A federal judge in Los Angeles has declined a request by plaintiffs lawyers in a shareholder class action to force attorneys for Toyota Motor Corp. to turn over documents that were provided to Congress, which has been investigating vehicle recalls associated with sudden unintended acceleration defects.

Instead, U.S. District Judge Dale Fischer of the Central District of California on Monday ordered the parties to reach a discovery agreement on their own within a week.

The suit, filed on Feb. 8, is the first shareholder class action to allege that Toyota’s executives and directors made false and misleading statements to shareholders regarding the defects. The recall caused Toyota’s stock price to drop from $90.42 on Jan. 21 to $71.78 on Feb. 4.

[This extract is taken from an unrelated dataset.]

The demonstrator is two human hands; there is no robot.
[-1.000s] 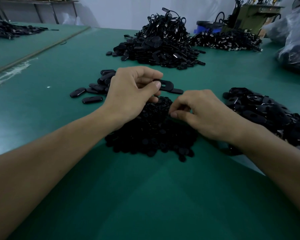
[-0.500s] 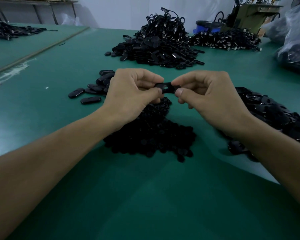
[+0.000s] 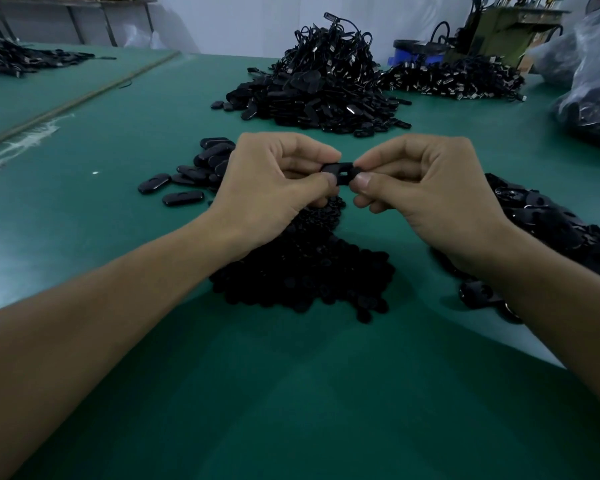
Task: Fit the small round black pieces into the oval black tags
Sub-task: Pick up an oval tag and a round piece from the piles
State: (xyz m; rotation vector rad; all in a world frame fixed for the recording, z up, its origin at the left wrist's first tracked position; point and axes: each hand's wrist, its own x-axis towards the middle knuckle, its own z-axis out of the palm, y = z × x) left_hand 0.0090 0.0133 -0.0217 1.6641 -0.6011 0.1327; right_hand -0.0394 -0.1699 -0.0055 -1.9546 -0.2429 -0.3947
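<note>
Green table (image 3: 84, 237), left hand (image 3: 267, 188) and right hand (image 3: 426, 192) raised, both pinching oval tag (image 3: 340, 171)

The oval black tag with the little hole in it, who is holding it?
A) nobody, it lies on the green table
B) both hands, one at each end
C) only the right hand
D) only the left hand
B: the left hand and the right hand each pinch one end of the oval black plastic tag, held up above the pile of small round black pieces.
</note>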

In court documents, lawyers for the plaintiff, Harry Stackhouse, had asked Fischer to lift a stay on discovery and instead order that documents relevant to the case be preserved or turned over. Under securities law, discovery is stayed in a shareholder case if a judge has yet to rule on pleading motions, such as a motion to dismiss.

To support their argument, the lawyers pointed to “serious allegations” that Toyota failed to disclose the defects. They specifically mentioned a $16.4 million fine that the National Highway Traffic Safety Administration imposed after finding that Toyota waited four months to report the defects.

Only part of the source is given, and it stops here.